Tabaco, drogas ou stress na gravidez podem interferir na sexualidade do feto

Especialista holandês defende que sexualidade é determinada no útero e que não pode ser alterada
22 de janeiro de 2014 - 17h41



O neurologista holandês Dick Frans Swaab defende, no seu mais recente livro “We are our Brains”, que a homossexualidade está ligada a uma mudança na composição hormonal que ocorre durante a formação do cérebro. Segundo a sua tese, fumar, ingerir drogas ou viver em constante stress durante a gravidez pode influenciar a formação da sexualidade do feto.



"As mulheres grávidas que sofrem de stress tem mais hipótese de terem bebés homossexuais, porque os níveis elevados da hormona do stress, o cortisol, afetam a produção das hormonas sexuais no feto", escreve Swaab.
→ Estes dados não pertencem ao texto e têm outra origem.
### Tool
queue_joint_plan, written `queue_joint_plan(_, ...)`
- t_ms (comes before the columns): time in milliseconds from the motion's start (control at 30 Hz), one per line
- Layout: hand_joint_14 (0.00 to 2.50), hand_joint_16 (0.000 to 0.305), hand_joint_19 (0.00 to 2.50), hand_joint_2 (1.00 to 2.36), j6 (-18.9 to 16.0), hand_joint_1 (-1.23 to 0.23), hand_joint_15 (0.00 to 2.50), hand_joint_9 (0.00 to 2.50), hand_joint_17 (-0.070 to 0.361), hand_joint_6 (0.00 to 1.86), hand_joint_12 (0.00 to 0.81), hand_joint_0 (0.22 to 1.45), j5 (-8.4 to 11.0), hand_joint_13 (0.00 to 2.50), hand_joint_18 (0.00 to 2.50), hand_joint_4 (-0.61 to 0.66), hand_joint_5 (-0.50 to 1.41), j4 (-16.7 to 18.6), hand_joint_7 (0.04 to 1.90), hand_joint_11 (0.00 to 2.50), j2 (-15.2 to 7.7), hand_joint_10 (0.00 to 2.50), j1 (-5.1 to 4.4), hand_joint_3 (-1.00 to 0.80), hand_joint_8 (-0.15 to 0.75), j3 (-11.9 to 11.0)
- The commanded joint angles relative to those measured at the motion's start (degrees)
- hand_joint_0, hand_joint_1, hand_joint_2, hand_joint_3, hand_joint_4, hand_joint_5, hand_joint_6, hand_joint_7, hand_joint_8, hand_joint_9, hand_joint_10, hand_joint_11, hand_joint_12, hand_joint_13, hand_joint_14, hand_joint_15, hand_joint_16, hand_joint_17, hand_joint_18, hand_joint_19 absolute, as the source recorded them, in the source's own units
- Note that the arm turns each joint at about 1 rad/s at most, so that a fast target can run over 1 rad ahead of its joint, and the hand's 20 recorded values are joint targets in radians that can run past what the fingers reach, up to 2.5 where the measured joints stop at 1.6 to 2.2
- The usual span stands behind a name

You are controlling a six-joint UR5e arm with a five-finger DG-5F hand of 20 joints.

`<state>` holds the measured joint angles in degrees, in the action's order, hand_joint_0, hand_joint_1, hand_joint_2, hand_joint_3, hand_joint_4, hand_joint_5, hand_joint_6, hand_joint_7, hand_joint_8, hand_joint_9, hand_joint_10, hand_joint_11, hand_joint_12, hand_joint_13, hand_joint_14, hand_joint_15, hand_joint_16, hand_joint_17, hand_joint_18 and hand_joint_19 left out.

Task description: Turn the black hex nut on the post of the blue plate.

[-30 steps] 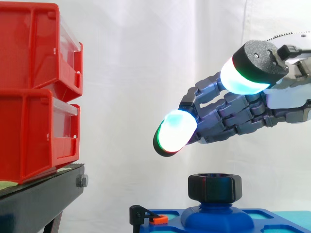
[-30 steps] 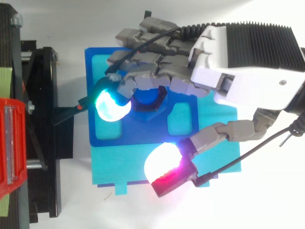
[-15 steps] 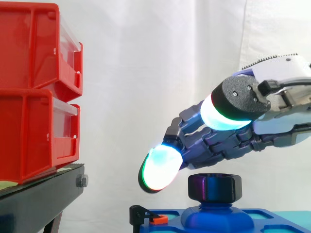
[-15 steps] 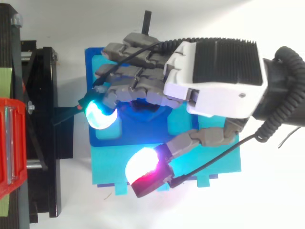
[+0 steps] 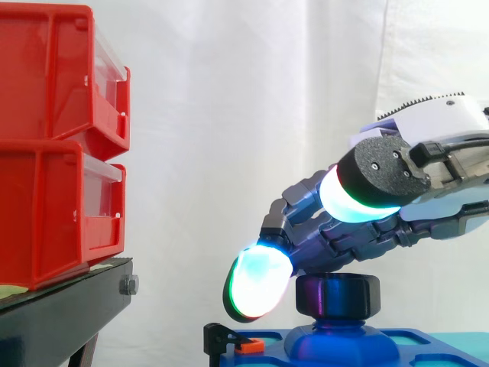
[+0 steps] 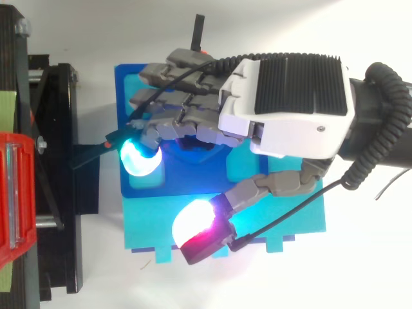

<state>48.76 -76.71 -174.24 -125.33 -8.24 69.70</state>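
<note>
Step in hand: approach, pre-grasp; the black hex nut (image 5: 338, 295) is not yet gripped. It sits on the blue post (image 5: 340, 338) at the middle of the blue plastic plate (image 6: 138, 84), directly under the fingers.

The robot hand (image 6: 283, 103) reaches in over the plate, palm down, sloping down toward its tips; fingers side by side, lightly bent, just above the nut's top; contact cannot be made out. The lowest glowing fingertip (image 5: 258, 284) hangs beyond the nut, on the side of the black stand (image 5: 61, 321) carrying the red plastic bins (image 5: 53, 145); the thumb (image 6: 196, 222) is splayed well out sideways, clear of the nut; nothing is held.

Next move, as judged: lower slightly; close thumb and fingers on opposite flats; twist about the post axis, staying centred so the pads do not slip.
</note>
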Motion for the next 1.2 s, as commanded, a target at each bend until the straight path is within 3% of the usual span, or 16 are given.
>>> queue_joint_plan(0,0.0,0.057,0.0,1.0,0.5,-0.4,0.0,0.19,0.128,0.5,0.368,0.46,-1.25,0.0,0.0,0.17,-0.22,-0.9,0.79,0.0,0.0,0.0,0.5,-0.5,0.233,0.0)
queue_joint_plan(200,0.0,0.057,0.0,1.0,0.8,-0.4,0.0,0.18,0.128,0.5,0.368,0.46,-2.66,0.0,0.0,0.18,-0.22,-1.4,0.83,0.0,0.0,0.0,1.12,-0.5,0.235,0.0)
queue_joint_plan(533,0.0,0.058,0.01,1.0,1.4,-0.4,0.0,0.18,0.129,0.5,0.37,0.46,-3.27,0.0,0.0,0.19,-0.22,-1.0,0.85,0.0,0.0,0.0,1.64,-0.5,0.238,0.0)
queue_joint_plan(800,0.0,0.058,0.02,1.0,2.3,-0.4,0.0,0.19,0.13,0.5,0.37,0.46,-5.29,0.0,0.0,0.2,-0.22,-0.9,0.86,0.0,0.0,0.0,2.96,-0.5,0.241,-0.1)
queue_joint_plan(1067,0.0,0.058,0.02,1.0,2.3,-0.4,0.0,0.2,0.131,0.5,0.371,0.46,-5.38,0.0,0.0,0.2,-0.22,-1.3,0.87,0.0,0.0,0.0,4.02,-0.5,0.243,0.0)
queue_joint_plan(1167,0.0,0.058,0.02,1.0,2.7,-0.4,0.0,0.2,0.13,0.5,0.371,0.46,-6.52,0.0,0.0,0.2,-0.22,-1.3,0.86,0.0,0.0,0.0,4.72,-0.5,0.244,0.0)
A abordagem do médico, professor de neurobiologia da Universidade de Amsterdão, parte do pressuposto de que a sexualidade é determinada no útero e que não pode ser alterada, contrariando a visão de outros especialistas que defendem que a orientação sexual é uma escolha individual.



"Embora seja frequente ouvirmos que o desenvolvimento social depois do nascimento também afete a orientação sexual, não há absolutamente nenhuma prova científica disso", vaticina Swaab, cita a BBC.
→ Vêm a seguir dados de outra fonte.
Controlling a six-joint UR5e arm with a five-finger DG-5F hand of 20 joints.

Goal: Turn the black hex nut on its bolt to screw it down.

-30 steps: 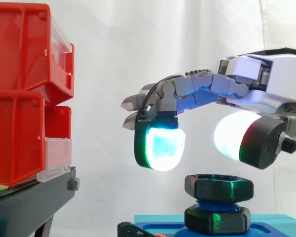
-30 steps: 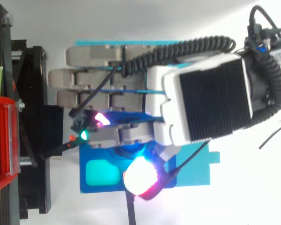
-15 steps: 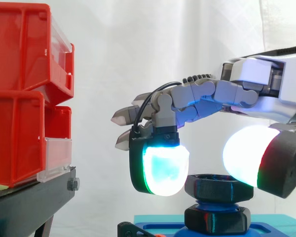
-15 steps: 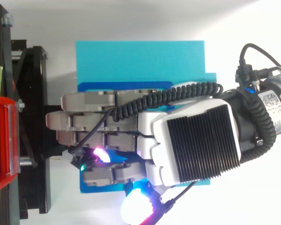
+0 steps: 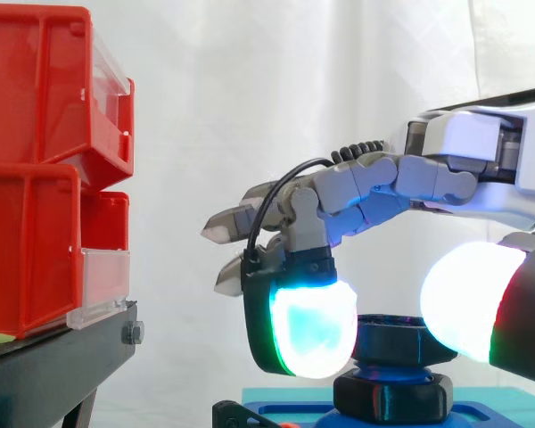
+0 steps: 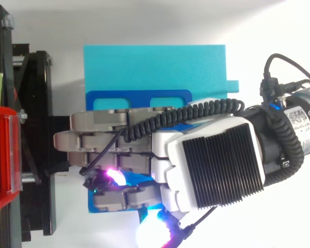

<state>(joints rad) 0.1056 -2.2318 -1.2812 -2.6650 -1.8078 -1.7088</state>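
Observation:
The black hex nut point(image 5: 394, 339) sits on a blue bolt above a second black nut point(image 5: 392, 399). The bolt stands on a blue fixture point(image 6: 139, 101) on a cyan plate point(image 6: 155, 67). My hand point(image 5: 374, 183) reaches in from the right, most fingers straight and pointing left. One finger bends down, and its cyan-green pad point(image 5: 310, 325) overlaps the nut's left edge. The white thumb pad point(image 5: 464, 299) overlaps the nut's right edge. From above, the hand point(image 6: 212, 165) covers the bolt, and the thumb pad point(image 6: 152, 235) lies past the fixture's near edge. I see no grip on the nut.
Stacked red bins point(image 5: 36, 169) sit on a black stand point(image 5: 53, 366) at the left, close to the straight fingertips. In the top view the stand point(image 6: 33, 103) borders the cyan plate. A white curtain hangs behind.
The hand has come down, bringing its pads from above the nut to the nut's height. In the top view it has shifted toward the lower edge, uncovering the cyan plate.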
Swaab cita o caso de um medicamento prescrito a dois milhões de mulheres para evitar abortos nas décadas de 40 e 50 que, segundo ele, aumentou as hipóteses de bissexualidade e homossexualidade dos recém-nascidos.



"A exposição à nicotina e à anfetamina durante a gravidez elevam as hipóteses de a mãe gerar uma filha homossexual", afirma o holandês.



O mesmo neurocientista acredita igualmente que as hipóteses de um bebé ser homossexual são maiores quando a mãe já tem outros filhos homens. "Por causa da resposta imunológica da mãe às substâncias masculinas produzidas por bebés do sexo masculino no útero. Essa reação torna-se cada vez mais forte durante cada gravidez", justifica.



A tese de Swaab não é inédita, já que no 21º Encontro da Sociedade Europeia de Neurologia, realizado em 2011, Jerome Goldstein, do Centro de Investigação Clínica de São Francisco, nos Estados Unidos, apresentou dados baseados em tomografias computadorizadas que mostravam a diferença dos cérebros entre homossexuais e heterossexuais.



Segundo Goldstein, "a orientação sexual não é uma opção, é essencialmente neurobiológica e essencial ao nascimento".